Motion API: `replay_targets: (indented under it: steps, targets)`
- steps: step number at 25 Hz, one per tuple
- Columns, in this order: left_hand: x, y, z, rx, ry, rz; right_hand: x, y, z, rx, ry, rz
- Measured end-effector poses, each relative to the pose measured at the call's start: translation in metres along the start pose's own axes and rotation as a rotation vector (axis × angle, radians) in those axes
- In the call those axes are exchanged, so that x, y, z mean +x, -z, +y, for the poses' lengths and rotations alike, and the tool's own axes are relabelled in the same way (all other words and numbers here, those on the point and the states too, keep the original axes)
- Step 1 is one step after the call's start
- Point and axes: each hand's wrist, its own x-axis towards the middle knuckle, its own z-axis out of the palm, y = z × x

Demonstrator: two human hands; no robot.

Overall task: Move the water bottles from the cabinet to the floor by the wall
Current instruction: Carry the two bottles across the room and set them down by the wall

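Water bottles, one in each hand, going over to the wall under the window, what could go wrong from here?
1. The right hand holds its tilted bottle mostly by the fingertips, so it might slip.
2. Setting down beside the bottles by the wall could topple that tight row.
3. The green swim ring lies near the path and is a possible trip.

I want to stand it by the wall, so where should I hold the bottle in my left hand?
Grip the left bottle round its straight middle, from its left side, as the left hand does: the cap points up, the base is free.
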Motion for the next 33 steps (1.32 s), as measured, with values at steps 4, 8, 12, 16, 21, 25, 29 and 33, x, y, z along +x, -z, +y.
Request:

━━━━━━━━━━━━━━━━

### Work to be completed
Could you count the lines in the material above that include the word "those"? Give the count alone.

### Result for this task
2